Nearly a decade later, the Chinese equity scene is vastly different and investors have an abundance of stocks of all kinds from which to choose. But being ahead of the curve in terms of viewing the potential of China to develop into a market driven by the improving lifestyles and changing tastes of a middle class that has grown in leaps and bounds has paid off for Oberweis. The $212 million China Opportunities Fund is now a five-star Morningstar fund and has consistently outperformed its category peers over the past years.

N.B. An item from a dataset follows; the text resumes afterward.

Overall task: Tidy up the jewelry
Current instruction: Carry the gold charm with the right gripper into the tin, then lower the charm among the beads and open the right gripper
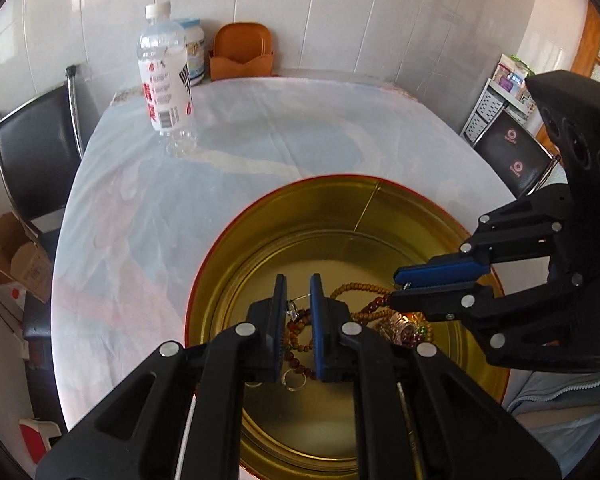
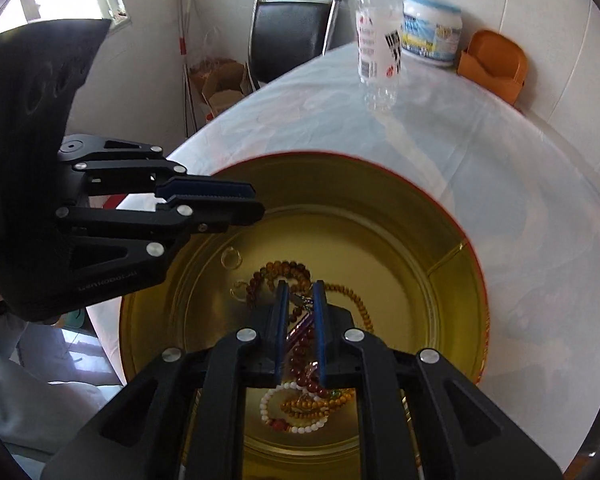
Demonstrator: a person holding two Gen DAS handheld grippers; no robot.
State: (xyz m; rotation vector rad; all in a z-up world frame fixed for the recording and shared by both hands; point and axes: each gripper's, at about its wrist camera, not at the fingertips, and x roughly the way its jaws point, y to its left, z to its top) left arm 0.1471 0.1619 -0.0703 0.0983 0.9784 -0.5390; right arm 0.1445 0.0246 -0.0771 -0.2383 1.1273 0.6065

“We always believed that exports would be a hard way for Chinese companies to make money in the long-term, because countries like Vietnam, Indonesia and so on would be cheaper and have stayed that way, since wages and income are still low there,” Oberweis said, “but in China, what was important for us was the development of brands and the consolidation of consumption industries into major brands. Because of that, we thought there was an opportunity to look beyond state-owned enterprises to entrepreneurial companies that were consolidating industries and building brands as the Chinese middle market evolved. The strategy has worked well for us and we’re still doing the same thing today.”
Now, China’s conversion into a consumption-driven economy is a given investing theme for many portfolio managers, but because he set on the path early, Oberweis still enjoys an edge over others. The fund leverages off a team of China experts, two of which are based in Mainland China and the other two in Hong Kong, all of whom know the lay of the land. Their expertise in the region means they can look at China in a close, hands-on manner, Oberweis said, and sniff out the smaller societal changes that are occurring or that will happen as its economics continue to change China.
They are also experts in unearthing companies that are under-the-radar and whose stocks are unfairly valued.
“Our goal is to invest in companies that not many people have heard of before and where there are pricing inefficiencies,” Oberweis said. “The companies we invest in are growing faster than the Chinese economy but because they’re off the radar of most investors, we find value in them. Smaller, less-followed companies tend to operate in niches where growth rates are healthy and valuations are reasonable, and hopefully these companies can escape the main economic challenges that China as a whole faces as they are in niche sectors.”
Take a company like China Modern Dairy. Oberweis recently visited its farms in Inner Mongolia, and he believes the company has great prospects because the increasing demand for and tight supply of milk in China will drive margin expansion. Ditto for PAX Global, a Hong Kong-based business that runs mobile processing terminals, an area Oberweis believes will only grow going forward as disposable incomes increase in China and more people have access to electronic payments. Looking ahead, Oberweis believes that e-commerce will be a huge area for investment opportunities.
“It’s like 1999 in terms of growth rate opportunities for Internet companies in China, but the Chinese market is much larger than the market was here, so your potential returns from a scalable e-commerce strategy are much bigger,” he said. Oberweis also believes that there will be investment opportunities in China’s healthcare and environmental protection sectors, because “as lifestyles improve and demographics change, these areas will become important and we will see more and more companies coming into those areas.”